- Exercise requirements
Please give back each line below unchanged; none of the pictures should appear.
---------- Data below ----------
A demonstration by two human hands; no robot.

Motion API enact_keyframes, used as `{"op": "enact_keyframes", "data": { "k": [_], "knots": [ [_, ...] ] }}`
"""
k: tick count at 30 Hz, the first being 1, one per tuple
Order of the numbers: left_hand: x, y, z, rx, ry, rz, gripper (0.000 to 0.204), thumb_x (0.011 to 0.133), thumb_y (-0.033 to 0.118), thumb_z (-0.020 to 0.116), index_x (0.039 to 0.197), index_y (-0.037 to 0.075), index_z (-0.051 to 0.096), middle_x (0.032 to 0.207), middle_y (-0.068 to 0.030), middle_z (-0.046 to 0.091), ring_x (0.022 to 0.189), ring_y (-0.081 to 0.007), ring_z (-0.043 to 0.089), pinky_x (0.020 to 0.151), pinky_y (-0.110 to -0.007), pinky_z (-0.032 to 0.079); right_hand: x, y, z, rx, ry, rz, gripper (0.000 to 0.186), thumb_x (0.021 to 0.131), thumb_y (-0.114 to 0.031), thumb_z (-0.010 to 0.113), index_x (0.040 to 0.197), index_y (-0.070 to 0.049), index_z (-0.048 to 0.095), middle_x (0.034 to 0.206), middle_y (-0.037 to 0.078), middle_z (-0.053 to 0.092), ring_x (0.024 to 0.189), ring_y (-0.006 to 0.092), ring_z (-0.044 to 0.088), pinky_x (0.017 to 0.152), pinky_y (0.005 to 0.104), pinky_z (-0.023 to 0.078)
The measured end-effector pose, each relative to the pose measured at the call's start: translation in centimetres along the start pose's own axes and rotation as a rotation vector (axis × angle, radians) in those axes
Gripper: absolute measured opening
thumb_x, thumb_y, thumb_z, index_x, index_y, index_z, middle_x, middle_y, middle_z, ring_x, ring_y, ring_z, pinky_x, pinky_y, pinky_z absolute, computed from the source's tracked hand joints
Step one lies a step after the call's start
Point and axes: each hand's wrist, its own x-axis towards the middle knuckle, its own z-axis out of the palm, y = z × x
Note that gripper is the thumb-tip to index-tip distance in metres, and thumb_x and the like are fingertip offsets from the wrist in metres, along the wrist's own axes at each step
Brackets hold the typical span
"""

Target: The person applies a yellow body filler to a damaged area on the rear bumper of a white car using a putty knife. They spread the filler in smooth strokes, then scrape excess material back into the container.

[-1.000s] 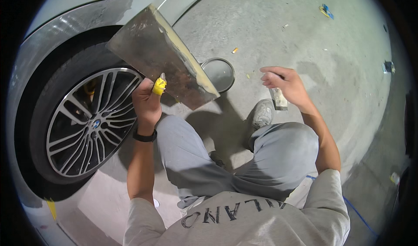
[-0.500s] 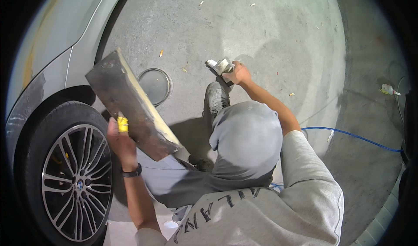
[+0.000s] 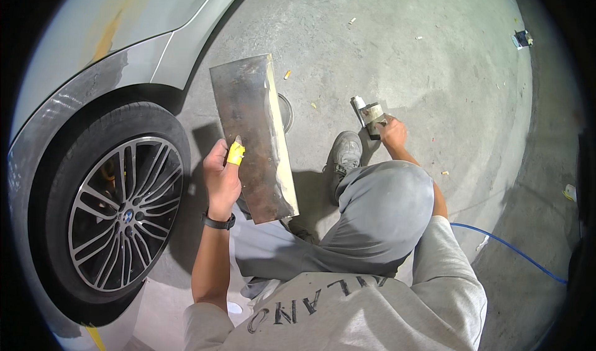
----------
- Solved problem
A demonstration by two human hands; no robot.

Motion API enact_keyframes, used as `{"op": "enact_keyframes", "data": { "k": [_], "knots": [ [_, ...] ] }}`
"""
k: tick count at 30 Hz, the first being 1, one per tuple
Order of the numbers: left_hand: x, y, z, rx, ry, rz, gripper (0.000 to 0.204), thumb_x (0.011 to 0.133), thumb_y (-0.033 to 0.118), thumb_z (-0.020 to 0.116), index_x (0.039 to 0.197), index_y (-0.037 to 0.075), index_z (-0.051 to 0.096), middle_x (0.032 to 0.207), middle_y (-0.068 to 0.030), middle_z (-0.046 to 0.091), ring_x (0.022 to 0.189), ring_y (-0.081 to 0.007), ring_z (-0.043 to 0.089), pinky_x (0.020 to 0.151), pinky_y (-0.110 to -0.007), pinky_z (-0.032 to 0.079); right_hand: x, y, z, rx, ry, rz, gripper (0.000 to 0.186), thumb_x (0.021 to 0.131), thumb_y (-0.114 to 0.031), thumb_z (-0.010 to 0.113), index_x (0.040 to 0.197), index_y (-0.070 to 0.049), index_z (-0.048 to 0.095), middle_x (0.034 to 0.206), middle_y (-0.037 to 0.078), middle_z (-0.053 to 0.092), ring_x (0.024 to 0.189), ring_y (-0.006 to 0.092), ring_z (-0.044 to 0.088), pinky_x (0.017 to 0.152), pinky_y (0.005 to 0.104), pinky_z (-0.023 to 0.078)
The measured end-effector pose, each relative to the pose measured at the call's start: translation in centimetres along the start pose's own axes and rotation as a rotation vector (axis × angle, radians) in those axes
Gripper: absolute measured opening
thumb_x, thumb_y, thumb_z, index_x, index_y, index_z, middle_x, middle_y, middle_z, ring_x, ring_y, ring_z, pinky_x, pinky_y, pinky_z absolute, computed from the source's tracked hand joints
Step one lies a step after the call's start
Point and axes: each hand's wrist, its own x-axis towards the middle knuckle, its own z-axis out of the palm, y = z × x
Note that gripper is the thumb-tip to index-tip distance in metres, and thumb_x and the like are fingertip offsets from the wrist in metres, along the wrist's own axes at each step
Brackets hold the typical span
"""

Target: The person applies a yellow body filler to a damaged area on the rear bumper of a white car using a putty knife. They spread the filler in smooth strokes, then scrape excess material back into the container.

[-1.000s] 
[-0.500s] 
[+0.000s] 

The output is finished and nothing more is needed.